Second, in order for the engine to warm up in a uniform manner, coolant must freely circulate past the wax pellet. To accomplish this, auto manufacturers build an internal coolant “by-pass” in the engine assembly or use an external hose by-pass between the water pump and intake manifold to allow coolant to circulate with the thermostat closed.
In some cases, manufacturers may use the vehicle’s heater hoses and heater core to circulate water through the engine block with the thermostat closed. When the coolant reaches the prescribed temperature, the wax pellet forces the thermostat open.
At the outset, it’s usually cheaper to replace an old thermostat than it is to diagnose potential thermostatic calibration errors. Using a non-contact, infrared pyrometer or temperature tester usually yields the most accurate calibration test results.
Since non-contact testers are sensitive to reflective surfaces, some incorporate a reflectivity adjustment. In most cases, spraying the housing with a small spot of flat black paint can eliminate reflectivity. The thermostat should be tested as the engine warms up so that the exact opening temperature can be recorded. Unfortunately, after the engine warms up, coolant temperature will be more dependent upon electric cooling fan operation than upon thermostat operation.
The most indispensable feature of a professional-grade non-contact pyrometer is the “min/max” feature, which records minimum and maximum temperatures. Simply sweeping the pyrometer back and forth over the thermostat housing will indicate its maximum operating temperature.
Obviously, thermostatic failure in the open position prevents the engine from reaching optimum operating temperature. Failure in a closed position results in a severe overheating condition.
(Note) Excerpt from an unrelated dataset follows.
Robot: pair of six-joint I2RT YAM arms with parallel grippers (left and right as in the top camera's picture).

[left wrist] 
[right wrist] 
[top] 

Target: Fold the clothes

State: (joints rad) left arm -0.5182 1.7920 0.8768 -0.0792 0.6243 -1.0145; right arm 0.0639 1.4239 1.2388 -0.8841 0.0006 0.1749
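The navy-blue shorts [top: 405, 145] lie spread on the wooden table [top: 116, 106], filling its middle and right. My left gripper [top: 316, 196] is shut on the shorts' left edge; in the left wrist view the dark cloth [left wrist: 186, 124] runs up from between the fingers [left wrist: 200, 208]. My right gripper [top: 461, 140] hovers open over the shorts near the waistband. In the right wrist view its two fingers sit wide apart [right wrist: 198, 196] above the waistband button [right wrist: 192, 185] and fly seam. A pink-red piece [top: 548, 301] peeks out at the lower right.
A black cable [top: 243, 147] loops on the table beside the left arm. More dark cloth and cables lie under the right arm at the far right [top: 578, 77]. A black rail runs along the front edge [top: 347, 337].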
Partial opening, lost calibration failures are clearly the most difficult to diagnose because coolant circulation, while still present, is measurably reduced. To illustrate, a radiator in good condition with an inlet temperature of 200° F will typically show about 130-140° F coolant temperature coming out of the radiator. Generally speaking, partially opened thermostats increase inlet temperatures and decrease outlet temperatures. Of course, it’s important to note that a faulty water pump impellor, clogged radiator or any other impediment to coolant circulation will cause the same temperature readings.
If the cooling fan temperature sensor is located in the radiator, a partially opened thermostat may cause the temperature sensor to not activate the fan relay due to reduced coolant flow past the sensor. Moreover, if the vehicle overheats on hot days or during long climbs in mountainous areas, a partially opened thermostat may be to blame.
WHEN TO SELL THERMOSTATS
Although thermostats are very reliable components, they do tend to lose calibration over a period of time and, in rare cases, suffer mechanical breakage. Consequently, a thermostat replacement is always in order whenever a major engine or cooling system repair is made. Moreover, remember that it’s often cheaper to replace a suspect thermostat than it is to spend precious diagnostic time trying to pinpoint a failure. In most cases, a quality replacement costs less than $10, which is a truly a cost-effective investment for repair shop and customer alike.